Businesses feel ripple effect

Page said he and his staff have drawn up protocols for staging on-course driving that is compliant with current county health directives such as social distancing. The raceway has ordered protective masks for all staff. “But there is no one to go to, show them that plan and ask if it passes muster,” he added.

Page has channeled most of his requests through the raceway’s Sonoma County Supervisor, David Rabbitt. But he has received little feedback from the county health department.

“My inclination is to go out and do it and see what the response is,” Page said. “But we work for a large corporation, and when we present a plan our attorneys say, ‘Show us where the county says it’s permitted or you can’t do it.’?”

Page said the raceway had ?layoffs a little less than a month ago, part of a corporation-wide reorganization that eliminated a total of nearly 200 jobs. He doesn’t foresee additional cuts in the near future. He remains nervous about the open-ended timeline when he sees the empty garages up the hill from the road course.

“It’s mostly shops in the business of servicing the amateur race community and the vintage race community,” Page said. “For the most part, there’s weeds growing up in the racetrack right now.”

If Sonoma Raceway is absorbing the brunt of the situation, surrounding businesses will also feel a ripple effect. Many of the fans attending the Toyota/Save Mart 350 tend to make a longer trip of it, and they feed into to the local economy.

“For say 20 miles around, every hotel room is sold out that weekend,” said Mark Bodenhamer, CEO of the Sonoma Valley Chamber of Commerce. “People come into town early and do tours and tastings.”

Bodenhamer noted the value of a national TV broadcast that features panoramic shots of the vineyards and golden hills of Carneros, beating a million race fans over the head with the name “Sonoma.” “But even just looking at hotels, restaurants, wineries, even things like gas stations, I think you can safely say it’s sailing into the tens of millions of dollars (of local revenue),” he said. “So it’s a huge hit for us.”

Popular meet-up for many

This event, perhaps more than any other on NASCAR’s circuit, is also a popular meet-up point for corporate sponsors and partners, many of which rent out wineries and restaurants for private parties. That, too, will be missed.
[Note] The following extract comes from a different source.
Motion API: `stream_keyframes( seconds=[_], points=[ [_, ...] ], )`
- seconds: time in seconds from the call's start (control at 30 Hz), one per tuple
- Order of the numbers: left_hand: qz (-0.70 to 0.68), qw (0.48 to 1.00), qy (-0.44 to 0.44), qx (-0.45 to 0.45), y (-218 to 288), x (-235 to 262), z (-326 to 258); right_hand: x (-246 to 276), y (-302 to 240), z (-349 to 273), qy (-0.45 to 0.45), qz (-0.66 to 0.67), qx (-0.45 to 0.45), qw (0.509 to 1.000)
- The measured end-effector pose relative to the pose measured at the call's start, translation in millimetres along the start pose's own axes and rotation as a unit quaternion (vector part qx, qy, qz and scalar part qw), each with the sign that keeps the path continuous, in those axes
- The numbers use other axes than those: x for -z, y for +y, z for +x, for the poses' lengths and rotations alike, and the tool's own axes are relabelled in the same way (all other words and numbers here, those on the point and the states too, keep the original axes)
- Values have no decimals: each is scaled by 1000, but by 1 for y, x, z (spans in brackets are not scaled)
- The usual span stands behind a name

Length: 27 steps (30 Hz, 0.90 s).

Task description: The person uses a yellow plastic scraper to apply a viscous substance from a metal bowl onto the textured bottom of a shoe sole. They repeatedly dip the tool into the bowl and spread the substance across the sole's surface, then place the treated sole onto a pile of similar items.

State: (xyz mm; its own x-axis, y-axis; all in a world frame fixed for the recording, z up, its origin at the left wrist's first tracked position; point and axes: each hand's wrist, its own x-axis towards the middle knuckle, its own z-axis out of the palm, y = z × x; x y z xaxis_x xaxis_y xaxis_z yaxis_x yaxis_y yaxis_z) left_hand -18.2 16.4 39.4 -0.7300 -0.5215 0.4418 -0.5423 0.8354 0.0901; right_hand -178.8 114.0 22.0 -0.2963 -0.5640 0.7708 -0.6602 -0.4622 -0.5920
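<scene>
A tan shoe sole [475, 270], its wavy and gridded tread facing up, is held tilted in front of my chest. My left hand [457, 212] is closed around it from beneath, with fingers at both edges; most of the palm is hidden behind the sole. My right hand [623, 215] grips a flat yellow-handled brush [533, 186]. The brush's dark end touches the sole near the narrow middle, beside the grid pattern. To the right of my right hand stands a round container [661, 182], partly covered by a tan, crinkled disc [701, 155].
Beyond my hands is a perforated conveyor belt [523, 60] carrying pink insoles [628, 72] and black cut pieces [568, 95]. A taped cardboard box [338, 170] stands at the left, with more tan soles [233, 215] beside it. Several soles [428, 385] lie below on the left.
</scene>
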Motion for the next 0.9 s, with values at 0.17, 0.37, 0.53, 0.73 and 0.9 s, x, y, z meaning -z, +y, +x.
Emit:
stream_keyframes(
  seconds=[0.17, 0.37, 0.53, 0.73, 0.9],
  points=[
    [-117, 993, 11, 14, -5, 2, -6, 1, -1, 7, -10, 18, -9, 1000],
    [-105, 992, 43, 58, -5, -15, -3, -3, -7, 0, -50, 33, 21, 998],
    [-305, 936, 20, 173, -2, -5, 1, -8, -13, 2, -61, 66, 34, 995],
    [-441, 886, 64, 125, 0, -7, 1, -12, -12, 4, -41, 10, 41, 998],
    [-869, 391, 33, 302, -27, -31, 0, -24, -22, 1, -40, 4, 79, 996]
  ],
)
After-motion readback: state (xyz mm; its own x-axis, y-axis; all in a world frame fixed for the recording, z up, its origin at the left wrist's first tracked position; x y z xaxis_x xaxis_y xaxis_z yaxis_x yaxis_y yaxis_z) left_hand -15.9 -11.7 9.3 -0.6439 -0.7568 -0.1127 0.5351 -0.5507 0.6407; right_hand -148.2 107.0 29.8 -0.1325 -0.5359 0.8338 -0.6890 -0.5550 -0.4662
Existing ticket holders for the 2020 race may choose between a full refund and a 120% credit they can apply to admissions at any of the NASCAR-sanctioned events at Speedway Motorsports’ eight tracks, which include Las Vegas Motor Speedway and Texas Motor Speedway, in 2020 or 2021. For some, looking to the future, and a return to normalcy in 2021, is a rare bit of comfort.

“We’ll go,” Gutierrez said. “We’ll go until we can’t go.”